Variety and use of the product

Carob cultivars are distinguished mainly by the size of the siliqua.

The “agriogenic” or wild varieties have short pods, having a length of 7-10 cm, small (weighing 5-10 g) and a weight percentage varying between 15 and 25%. The “hemerogenous” cultivars, the most cultivated ones, are equipped with pods 15-20 cm long, large (weighing 18-28 g) and with a weight percentage of 10%, therefore they have a low pulp / seed ratio.

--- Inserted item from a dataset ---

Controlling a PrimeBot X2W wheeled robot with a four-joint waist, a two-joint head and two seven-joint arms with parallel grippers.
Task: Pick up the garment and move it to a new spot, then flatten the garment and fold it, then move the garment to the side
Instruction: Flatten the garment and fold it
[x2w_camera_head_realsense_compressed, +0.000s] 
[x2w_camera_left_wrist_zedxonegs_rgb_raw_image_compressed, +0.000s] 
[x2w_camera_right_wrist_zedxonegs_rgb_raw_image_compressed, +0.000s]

Once the carobs were used for human nutrition, since the 80s there has been a renewed interest linked to the use of the seed, in fact from the endosperm thickening gums are obtained, used in the food and confectionery industry. From the pulp of the carob are obtained substances with low fat content (a substitute for cocoa) which counteract vomiting and diarrhea; it can also be used for feeding livestock. In Italy, among the wild varieties, Rizzulina is remembered, while the most important emerogeneous ones are Latinissima, Racemosa, Amele di Bari, Saccarata, Gibiliana, Moresca and Pasta.

With hermaphrodite flower cultivars such as Bonifacio, Tantillo and Greca, the presence of unproductive male pollinators is not considered essential.